Sitting in the balcony yesterday during chapel, I picked up a hymnal. I really do love hymnals - because most of them have rich lyrics that proclaim the gospel (with little notes attached). One of the songs I go back to frequently is one I learned in elementary school and we sang regularly at my little church growing up and I could play on the piano basically without look at the book. It is Trust and Obey. The simplicity of the words and tune. I read it yesterday and then one random line in the last stanza stood out to me. I craved what it said.
"Then in fellowship sweet we will sit at His feet.Or we’ll walk by His side in the way.What He says we will do, where He sends we will go;Never fear, only trust and obey."
I would assume this line is referring to the time once Christ returns or I die one - but I thought about it in another way.
Let me paint you a picture:
Setting: my living room - Foster - Louisville KY
Furniture: Big chair and a half, in front it (move the coffee table) and place a bean bag chair (this I don't have, but a denim one or red one would be perfect)
Cast Members: me and Jesus
Cue: Jesus in the chair, me on the bean bag chair in front of Him on the floor.
Yesterday, which didn't happen in reality, but I wanted it to. All I wanted to do was to sit there, lay my head on Jesus' lap and do a couple of things: talk to him, just lay there, cry, sleep, rest, be still.
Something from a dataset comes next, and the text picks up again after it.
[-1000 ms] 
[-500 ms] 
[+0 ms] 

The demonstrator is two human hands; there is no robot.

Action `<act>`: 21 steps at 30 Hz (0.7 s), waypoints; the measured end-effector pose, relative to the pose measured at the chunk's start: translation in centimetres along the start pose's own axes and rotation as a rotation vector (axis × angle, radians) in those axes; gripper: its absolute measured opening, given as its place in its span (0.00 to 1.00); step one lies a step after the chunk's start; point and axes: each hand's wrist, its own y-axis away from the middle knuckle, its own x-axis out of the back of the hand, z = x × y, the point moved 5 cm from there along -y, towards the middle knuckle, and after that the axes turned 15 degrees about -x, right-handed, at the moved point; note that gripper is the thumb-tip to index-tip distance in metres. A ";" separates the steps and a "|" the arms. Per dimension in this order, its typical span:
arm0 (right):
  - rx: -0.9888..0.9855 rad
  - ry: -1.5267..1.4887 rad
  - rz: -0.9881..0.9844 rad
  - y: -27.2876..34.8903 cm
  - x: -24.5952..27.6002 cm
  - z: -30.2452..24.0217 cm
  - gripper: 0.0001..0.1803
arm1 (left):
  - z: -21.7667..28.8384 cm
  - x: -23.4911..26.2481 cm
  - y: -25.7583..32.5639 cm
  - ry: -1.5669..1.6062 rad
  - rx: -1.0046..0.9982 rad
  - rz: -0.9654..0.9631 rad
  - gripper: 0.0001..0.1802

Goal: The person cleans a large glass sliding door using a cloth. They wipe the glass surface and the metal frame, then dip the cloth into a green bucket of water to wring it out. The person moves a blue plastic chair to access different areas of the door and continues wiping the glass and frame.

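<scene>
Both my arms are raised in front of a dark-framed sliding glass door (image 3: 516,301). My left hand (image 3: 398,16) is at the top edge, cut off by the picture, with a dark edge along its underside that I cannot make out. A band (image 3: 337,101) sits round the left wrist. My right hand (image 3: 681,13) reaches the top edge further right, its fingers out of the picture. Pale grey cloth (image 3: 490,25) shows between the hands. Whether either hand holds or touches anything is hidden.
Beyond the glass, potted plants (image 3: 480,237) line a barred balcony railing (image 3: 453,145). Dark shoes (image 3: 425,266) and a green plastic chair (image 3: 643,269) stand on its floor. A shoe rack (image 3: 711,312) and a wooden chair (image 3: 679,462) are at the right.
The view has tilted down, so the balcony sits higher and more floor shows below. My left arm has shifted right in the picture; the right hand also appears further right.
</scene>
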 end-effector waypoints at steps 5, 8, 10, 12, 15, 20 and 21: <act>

Ps 46.10 "Be still and know that I am God, I will exalted among the nations, I will be exalted in the earth."
I have learned the meaning of that being still and letting God be God in one area of my life the past few weeks. You know what I have discovered - life is much easier! :) Try it sometime!
But, this week: I was 0-2 in bball games, work has been stressful, my weekend (although fun) is full with no time to rest (I do love traveling and seeing friends though).
I just want to sit, or walk (when its not freezing), or go drive a boat out into the middle of the Suwannee River and sit there looking up at the sky with nothing around by trees, water, and fishies, or be on the beach at St. Augustine with my feet in the water and the sand wiggling in between my toes.I know the picture up top isn't quiet the living room scene, but I loved the front porch feel!
I do love peace and quiet - it helps me to remain peaceful and quiet. Maybe one of these days I'll get productivity and time management down so I can grasp that in a scheduled look. Or wish I could take a nap out under some trees when the weather is warmer here in L-ville.
Many quiet blessings!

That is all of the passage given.